SOLOPOS.COM - Ilustrasi mengelola stres (Freepik)

Solopos.com, SOLO–Istilah toxic masculinity barangkali masih terdengar asing bagi kita, padahal sebenarnya bisa jadi kita sering atau pernah secara tak sengaja melakukan hal ini kepada kaum pria. Jika dibiarkan, hal ini bisa berdampak buruk terhadap kehidupan sosial dan kesehatan mental pria.

Salah satu perlakuan menjurus toxic masculinity adalah selalu berharap pria tidak cengeng, tidak boleh mengekspresikan kesedihannya. Sikap tersebut sudah termasuk dalam toxic masculinity. Alih-alih dapat memberikan dukungan atau energi positif, toxic masculity justru bisa berdampak buruk bagi kehidupan sosial dan kesehatan mental pria.

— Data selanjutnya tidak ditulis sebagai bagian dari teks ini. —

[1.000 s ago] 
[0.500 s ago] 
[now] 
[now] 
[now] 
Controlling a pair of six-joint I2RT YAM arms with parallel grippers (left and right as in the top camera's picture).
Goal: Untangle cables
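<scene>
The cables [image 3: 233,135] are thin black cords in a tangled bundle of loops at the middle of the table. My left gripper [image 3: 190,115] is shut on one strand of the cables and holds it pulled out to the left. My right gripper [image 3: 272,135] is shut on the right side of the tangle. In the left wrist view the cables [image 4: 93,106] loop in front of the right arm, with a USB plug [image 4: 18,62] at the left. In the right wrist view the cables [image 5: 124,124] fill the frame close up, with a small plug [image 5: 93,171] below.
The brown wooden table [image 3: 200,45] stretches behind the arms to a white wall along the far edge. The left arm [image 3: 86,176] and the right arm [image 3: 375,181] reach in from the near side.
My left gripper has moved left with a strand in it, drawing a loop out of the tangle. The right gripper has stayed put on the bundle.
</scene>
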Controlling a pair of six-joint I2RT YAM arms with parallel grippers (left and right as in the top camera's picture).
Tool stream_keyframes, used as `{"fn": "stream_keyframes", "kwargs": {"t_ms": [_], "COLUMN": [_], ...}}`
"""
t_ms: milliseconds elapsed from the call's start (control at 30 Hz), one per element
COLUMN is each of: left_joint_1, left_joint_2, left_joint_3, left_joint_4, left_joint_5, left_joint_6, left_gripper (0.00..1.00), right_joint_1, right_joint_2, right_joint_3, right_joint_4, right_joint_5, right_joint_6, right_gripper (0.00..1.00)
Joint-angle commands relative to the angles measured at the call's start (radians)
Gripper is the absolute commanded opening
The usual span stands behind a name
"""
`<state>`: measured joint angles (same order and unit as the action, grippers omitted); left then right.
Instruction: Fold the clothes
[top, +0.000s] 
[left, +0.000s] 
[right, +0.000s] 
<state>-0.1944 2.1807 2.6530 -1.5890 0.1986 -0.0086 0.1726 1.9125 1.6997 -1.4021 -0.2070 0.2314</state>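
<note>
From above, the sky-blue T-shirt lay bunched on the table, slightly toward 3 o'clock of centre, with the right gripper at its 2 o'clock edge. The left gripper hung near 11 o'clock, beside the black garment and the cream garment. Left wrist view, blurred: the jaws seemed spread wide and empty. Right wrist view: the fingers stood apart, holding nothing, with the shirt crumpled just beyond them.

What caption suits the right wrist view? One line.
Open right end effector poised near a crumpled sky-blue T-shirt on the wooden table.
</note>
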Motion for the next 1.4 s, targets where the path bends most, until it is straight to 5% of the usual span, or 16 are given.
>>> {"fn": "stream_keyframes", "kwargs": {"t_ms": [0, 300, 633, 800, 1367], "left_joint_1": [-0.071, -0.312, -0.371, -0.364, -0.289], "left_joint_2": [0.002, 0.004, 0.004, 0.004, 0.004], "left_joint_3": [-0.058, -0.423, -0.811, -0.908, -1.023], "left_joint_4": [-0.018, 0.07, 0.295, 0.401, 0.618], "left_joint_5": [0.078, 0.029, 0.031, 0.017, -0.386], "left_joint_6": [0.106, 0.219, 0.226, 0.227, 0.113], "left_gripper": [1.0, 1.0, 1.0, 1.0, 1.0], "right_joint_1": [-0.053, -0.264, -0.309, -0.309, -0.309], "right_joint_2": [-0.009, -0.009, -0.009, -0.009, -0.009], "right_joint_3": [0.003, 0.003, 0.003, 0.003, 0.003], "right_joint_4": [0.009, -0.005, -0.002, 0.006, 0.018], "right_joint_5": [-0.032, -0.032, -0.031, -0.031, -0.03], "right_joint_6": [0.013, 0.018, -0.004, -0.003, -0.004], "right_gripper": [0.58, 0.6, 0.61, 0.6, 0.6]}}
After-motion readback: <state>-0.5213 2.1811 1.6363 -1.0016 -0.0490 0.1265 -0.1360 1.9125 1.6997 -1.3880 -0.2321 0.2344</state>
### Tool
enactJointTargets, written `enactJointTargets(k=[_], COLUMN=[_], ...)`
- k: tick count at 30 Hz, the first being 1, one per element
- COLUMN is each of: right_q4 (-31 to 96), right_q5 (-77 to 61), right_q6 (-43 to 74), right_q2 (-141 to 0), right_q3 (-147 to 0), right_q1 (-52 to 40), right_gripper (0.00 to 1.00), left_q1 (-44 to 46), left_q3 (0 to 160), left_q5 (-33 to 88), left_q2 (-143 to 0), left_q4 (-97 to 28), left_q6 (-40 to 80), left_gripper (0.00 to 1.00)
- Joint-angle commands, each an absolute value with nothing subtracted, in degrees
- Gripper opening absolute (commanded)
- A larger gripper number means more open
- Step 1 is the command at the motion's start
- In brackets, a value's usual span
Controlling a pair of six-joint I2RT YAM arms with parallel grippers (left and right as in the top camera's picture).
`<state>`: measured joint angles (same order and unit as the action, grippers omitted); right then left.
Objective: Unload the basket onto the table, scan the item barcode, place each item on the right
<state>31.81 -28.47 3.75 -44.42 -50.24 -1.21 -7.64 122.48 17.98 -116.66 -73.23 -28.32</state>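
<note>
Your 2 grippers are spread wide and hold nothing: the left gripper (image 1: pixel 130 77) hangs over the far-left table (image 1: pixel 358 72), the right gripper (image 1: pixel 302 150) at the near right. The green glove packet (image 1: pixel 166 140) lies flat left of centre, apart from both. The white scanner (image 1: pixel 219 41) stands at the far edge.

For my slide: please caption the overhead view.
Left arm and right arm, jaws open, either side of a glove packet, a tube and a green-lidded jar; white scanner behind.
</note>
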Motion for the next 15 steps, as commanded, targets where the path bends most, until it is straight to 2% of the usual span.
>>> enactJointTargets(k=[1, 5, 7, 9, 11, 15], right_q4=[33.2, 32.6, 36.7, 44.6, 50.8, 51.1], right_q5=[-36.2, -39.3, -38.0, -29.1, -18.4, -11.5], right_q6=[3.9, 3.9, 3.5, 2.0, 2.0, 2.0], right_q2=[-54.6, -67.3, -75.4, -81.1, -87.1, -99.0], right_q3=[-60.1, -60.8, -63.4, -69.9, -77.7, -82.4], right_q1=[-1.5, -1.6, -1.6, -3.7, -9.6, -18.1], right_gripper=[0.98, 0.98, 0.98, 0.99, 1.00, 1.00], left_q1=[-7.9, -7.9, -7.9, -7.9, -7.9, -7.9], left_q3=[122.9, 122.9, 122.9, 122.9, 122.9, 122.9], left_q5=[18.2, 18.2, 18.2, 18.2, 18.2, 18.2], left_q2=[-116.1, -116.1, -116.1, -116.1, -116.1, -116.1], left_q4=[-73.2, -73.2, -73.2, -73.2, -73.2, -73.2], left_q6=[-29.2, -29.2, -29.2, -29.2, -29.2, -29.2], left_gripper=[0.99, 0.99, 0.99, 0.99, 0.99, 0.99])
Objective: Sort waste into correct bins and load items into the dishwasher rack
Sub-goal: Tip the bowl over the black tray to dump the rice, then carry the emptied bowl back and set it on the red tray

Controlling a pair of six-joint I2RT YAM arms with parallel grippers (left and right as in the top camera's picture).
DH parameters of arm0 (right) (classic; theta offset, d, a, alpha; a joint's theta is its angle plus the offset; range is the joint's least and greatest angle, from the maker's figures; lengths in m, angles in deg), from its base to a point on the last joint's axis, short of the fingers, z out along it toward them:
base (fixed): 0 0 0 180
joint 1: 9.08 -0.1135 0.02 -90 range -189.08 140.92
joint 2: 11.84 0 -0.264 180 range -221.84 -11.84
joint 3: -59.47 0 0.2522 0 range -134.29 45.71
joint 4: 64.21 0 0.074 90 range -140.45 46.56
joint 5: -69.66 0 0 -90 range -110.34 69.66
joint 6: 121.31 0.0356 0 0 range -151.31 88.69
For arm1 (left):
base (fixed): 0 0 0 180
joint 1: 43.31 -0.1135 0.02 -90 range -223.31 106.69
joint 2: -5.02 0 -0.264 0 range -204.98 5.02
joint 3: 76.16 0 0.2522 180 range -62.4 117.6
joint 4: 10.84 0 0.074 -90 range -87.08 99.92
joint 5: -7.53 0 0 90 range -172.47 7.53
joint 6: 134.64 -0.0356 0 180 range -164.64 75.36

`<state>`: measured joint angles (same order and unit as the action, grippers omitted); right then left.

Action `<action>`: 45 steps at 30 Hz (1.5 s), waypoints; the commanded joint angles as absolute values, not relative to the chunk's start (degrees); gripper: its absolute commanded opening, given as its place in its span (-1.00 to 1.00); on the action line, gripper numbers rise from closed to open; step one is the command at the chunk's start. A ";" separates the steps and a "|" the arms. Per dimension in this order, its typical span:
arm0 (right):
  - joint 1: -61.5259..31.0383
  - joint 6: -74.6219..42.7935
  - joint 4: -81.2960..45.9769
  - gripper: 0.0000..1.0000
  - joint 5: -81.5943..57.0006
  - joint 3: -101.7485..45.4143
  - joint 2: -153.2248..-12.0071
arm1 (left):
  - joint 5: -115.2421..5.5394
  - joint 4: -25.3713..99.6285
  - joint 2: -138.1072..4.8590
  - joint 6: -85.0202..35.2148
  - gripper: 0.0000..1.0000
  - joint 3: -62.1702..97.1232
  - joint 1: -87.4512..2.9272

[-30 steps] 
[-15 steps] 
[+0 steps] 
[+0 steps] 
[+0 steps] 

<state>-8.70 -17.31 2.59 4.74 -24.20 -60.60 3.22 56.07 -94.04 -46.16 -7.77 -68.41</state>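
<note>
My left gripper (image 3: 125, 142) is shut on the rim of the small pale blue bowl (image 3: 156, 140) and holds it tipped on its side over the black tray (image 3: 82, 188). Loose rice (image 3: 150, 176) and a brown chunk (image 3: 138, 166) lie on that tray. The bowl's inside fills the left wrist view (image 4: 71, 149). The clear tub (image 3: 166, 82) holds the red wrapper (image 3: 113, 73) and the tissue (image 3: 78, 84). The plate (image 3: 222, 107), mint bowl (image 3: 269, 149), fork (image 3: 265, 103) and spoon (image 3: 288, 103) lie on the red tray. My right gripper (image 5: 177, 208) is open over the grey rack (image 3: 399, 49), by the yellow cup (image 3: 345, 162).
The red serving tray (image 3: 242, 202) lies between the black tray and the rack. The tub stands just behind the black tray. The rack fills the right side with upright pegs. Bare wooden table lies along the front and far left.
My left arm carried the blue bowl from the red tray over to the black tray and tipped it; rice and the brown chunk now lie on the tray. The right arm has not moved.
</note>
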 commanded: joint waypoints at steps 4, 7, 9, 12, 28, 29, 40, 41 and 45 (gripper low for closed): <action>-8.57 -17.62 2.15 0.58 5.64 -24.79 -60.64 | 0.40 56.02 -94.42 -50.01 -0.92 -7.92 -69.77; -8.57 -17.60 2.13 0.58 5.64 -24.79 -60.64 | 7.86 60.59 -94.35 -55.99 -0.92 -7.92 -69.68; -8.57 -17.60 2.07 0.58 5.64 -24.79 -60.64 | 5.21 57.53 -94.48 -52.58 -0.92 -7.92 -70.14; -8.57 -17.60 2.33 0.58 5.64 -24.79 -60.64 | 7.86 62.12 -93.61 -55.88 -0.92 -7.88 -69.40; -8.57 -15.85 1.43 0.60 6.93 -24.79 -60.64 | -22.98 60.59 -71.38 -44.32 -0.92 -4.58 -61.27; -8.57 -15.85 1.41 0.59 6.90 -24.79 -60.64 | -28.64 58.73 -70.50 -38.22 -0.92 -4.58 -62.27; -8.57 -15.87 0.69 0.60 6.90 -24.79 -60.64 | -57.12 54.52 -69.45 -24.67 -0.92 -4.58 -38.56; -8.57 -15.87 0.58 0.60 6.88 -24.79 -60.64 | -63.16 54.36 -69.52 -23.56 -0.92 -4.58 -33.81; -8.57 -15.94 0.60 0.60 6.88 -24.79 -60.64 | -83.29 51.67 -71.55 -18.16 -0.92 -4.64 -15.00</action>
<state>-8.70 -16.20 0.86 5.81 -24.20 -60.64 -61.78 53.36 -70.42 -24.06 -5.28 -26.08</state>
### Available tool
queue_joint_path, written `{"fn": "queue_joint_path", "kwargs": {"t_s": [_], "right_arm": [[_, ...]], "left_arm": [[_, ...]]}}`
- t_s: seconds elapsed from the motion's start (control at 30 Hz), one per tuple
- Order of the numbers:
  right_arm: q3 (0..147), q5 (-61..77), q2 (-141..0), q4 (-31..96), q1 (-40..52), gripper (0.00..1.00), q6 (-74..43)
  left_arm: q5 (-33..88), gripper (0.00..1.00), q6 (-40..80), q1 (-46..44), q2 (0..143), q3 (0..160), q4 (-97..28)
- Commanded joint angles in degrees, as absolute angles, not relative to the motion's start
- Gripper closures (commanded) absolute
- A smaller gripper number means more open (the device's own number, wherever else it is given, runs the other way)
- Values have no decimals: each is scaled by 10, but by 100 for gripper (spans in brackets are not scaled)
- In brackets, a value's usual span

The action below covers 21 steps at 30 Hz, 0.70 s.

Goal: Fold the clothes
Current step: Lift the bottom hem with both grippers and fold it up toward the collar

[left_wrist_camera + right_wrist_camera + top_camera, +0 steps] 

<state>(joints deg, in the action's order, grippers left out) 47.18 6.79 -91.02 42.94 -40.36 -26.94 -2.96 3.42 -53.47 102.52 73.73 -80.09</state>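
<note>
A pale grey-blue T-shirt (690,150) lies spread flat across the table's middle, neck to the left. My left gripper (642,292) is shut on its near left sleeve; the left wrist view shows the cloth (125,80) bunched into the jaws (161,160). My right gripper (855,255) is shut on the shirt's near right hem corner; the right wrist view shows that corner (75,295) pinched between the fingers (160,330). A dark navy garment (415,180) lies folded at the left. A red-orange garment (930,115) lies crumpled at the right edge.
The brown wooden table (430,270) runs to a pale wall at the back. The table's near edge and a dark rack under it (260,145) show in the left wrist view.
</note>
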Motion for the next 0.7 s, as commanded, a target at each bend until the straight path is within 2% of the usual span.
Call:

Promosi BRI Group Buka Pendaftaran Mudik Asyik Bersama BUMN 2024 untuk 6.441 Orang

Toxic masculinity adalah suatu tekanan budaya bagi kaum pria untuk berperilaku dan bersikap dengan cara tertentu. Istilah ini umumnya dikaitkan dengan nilai-nilai yang dianggap harus ada di dalam diri seorang pria, misalnya pria harus menunjukkan kekuatan, kekuasaan, dan pantang mengekspresikan emosi.

Sejak kecil, kebanyakan anak laki-laki dididik dan dituntut untuk menjadi sosok yang kuat dan tangguh. Kesedihan seolah menjadi hal yang tabu dan perlu dihindari karena kerap dianggap sebagai tanda kelemahan. Padahal sejatinya, setiap manusia memiliki emosi yang perlu dirasakan dan diluapkan.

Baca Juga: Tiga Perawatan Rutin yang Wajib Dilakukan Setiap Hari, Apa Saja?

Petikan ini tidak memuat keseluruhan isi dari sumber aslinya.